WHAT TO PRODUCE: Reproduce each line below precisely. Drop the pictures.

--- DATA SEGMENT ---

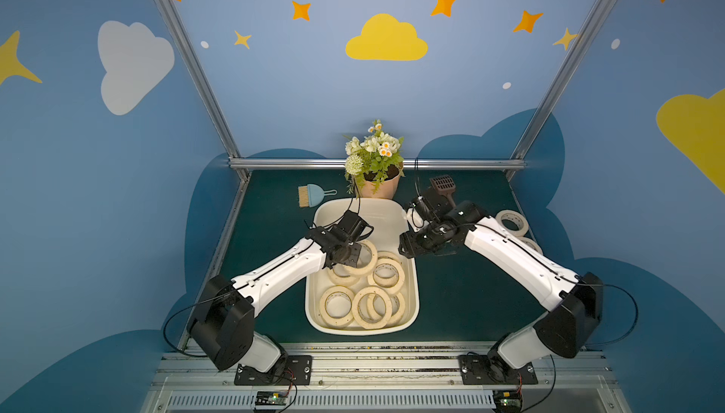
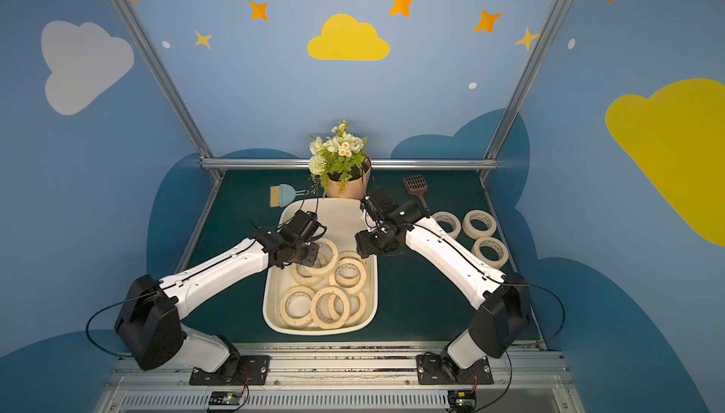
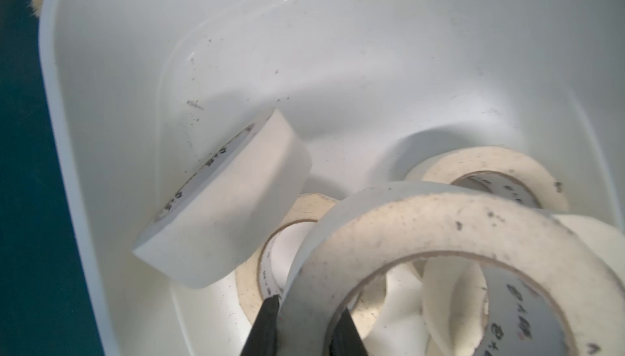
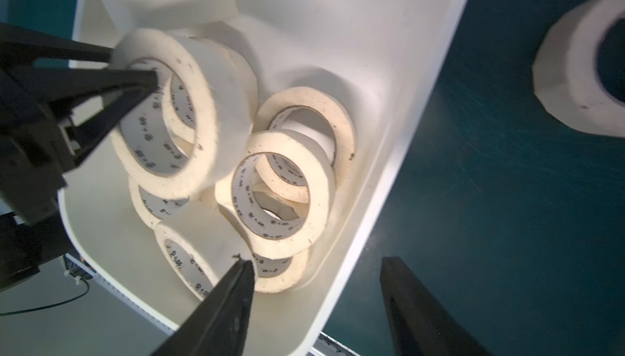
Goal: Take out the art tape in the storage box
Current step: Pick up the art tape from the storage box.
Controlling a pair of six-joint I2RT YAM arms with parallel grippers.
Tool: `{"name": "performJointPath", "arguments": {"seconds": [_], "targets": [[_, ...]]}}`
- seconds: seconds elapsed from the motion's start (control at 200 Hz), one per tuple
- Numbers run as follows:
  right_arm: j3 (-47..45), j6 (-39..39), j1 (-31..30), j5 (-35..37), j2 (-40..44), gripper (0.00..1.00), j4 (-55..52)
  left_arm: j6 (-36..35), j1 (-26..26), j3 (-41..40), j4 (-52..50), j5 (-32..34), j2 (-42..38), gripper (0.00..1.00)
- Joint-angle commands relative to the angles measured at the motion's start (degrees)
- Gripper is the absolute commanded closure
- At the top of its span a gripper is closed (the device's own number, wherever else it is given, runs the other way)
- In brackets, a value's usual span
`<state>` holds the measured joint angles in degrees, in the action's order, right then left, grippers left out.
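Observation:
The storage box (image 1: 415, 297) is an off-white tub at the table's middle, holding several cream art tape rolls (image 1: 338, 306). My left gripper (image 1: 348, 258) reaches into the box from the left and is shut on the wall of one roll (image 3: 439, 222), one finger inside the ring and one outside. That roll (image 4: 203, 100) is tilted up over the others. My right gripper (image 4: 318, 269) hangs open over the box's right rim (image 4: 389, 141), one finger over the box and one over the mat, holding nothing. Three more rolls (image 2: 479, 223) lie on the mat to the right.
Behind the box stands a peach flower pot (image 1: 378, 188). A blue dustpan with a brush (image 1: 312, 195) lies at the back left and a brown slotted scoop (image 1: 443, 185) at the back right. A metal rail (image 1: 372, 356) runs along the table's front.

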<state>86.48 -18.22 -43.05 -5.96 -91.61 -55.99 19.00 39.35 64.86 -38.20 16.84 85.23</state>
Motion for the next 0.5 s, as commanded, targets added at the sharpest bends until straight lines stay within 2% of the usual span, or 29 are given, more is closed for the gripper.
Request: {"name": "performJointPath", "arguments": {"seconds": [0.0,0.305,0.41,0.496], "targets": [[4.0,-0.8,-2.0,-2.5,-3.7,0.37,1.0,1.6,1.6,2.1,-0.8,-0.7,-1.3,0.93],[7.1,-2.3,-2.6,-4.9,-10.1,0.43,3.1,2.1,4.0,4.3,-0.2,-0.7,-3.0,0.93],[7.9,-2.4,-2.6,-4.8,-11.6,0.59,3.1,2.1,4.3,4.2,0.4,-1.0,-3.7,0.93],[8.2,-2.4,-2.6,-4.5,-12.1,0.75,3.1,2.3,4.3,3.7,0.7,-1.2,-4.2,0.92]]}}
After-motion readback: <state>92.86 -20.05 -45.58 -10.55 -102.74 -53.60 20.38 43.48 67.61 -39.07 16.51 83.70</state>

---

SOLUTION TO THE EXERCISE:
Goal: Take out the art tape in the storage box
Current step: Pick up the art tape from the storage box.
Controlling a pair of six-joint I2RT YAM arms with parallel grippers.
Tool: `{"name": "performJointPath", "arguments": {"seconds": [_], "targets": [[_, ...]]}}`
- seconds: seconds elapsed from the motion's start (control at 200 Hz), one per tuple
- Numbers run as follows:
  right_arm: j3 (-47..45), j6 (-39..39), j1 (-31..30), j5 (-35..37), j2 (-40..44), gripper (0.00..1.00), j4 (-55..52)
  left_arm: j6 (-36..35), j1 (-26..26), j3 (-41..40), j4 (-52..50), j5 (-32..34), j2 (-42..38), gripper (0.00..1.00)
- Joint-angle commands relative to the angles measured at the motion's start (degrees)
- Gripper is the absolute commanded closure
- At the top of its span a gripper is closed (the device's own number, wherever else it is given, runs the other way)
- In brackets, a value's usual span
`<state>` holds the measured joint angles in degrees, in the action's order, right then left, grippers left out.
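Observation:
The storage box (image 1: 415, 297) is an off-white tub at the table's middle, holding several cream art tape rolls (image 1: 338, 306). My left gripper (image 1: 348, 258) reaches into the box from the left and is shut on the wall of one roll (image 3: 439, 222), one finger inside the ring and one outside. That roll (image 4: 203, 100) is tilted up over the others. My right gripper (image 4: 318, 269) hangs open over the box's right rim (image 4: 389, 141), one finger over the box and one over the mat, holding nothing. Three more rolls (image 2: 479, 223) lie on the mat to the right.
Behind the box stands a peach flower pot (image 1: 378, 188). A blue dustpan with a brush (image 1: 312, 195) lies at the back left and a brown slotted scoop (image 1: 443, 185) at the back right. A metal rail (image 1: 372, 356) runs along the table's front.
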
<state>86.48 -18.22 -43.05 -5.96 -91.61 -55.99 19.00 39.35 64.86 -38.20 16.84 85.23</state>
Motion for the next 0.5 s, as commanded, targets added at the sharpest bends until straight lines stay within 2% of the usual span, or 29 are given, more is closed for the gripper.
Request: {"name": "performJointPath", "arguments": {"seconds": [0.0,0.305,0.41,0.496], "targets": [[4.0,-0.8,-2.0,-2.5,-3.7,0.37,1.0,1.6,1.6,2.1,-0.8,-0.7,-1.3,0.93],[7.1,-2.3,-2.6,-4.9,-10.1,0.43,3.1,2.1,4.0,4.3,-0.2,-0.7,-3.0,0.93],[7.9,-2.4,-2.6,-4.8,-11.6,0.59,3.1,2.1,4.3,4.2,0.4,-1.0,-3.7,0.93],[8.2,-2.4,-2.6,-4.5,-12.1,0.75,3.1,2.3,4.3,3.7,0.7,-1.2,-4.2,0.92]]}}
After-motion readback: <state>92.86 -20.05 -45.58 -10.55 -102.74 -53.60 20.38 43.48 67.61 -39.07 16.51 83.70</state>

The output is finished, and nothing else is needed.